───── Given information

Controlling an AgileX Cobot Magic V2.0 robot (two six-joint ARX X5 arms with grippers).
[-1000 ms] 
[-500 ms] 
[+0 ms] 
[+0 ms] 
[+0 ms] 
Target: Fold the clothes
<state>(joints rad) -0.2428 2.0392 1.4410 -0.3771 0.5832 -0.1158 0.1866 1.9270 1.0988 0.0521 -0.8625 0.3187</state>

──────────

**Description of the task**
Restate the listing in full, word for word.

**Answer for this exercise**
Controlling an AgileX Cobot Magic V2.0 robot (two six-joint ARX X5 arms with grippers).
[-1000 ms] 
[-500 ms] 
[+0 ms] 
[+0 ms] 
[+0 ms] 
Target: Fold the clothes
<state>(joints rad) -0.2428 2.0392 1.4410 -0.3771 0.5832 -0.1158 0.1866 1.9270 1.0988 0.0521 -0.8625 0.3187</state>

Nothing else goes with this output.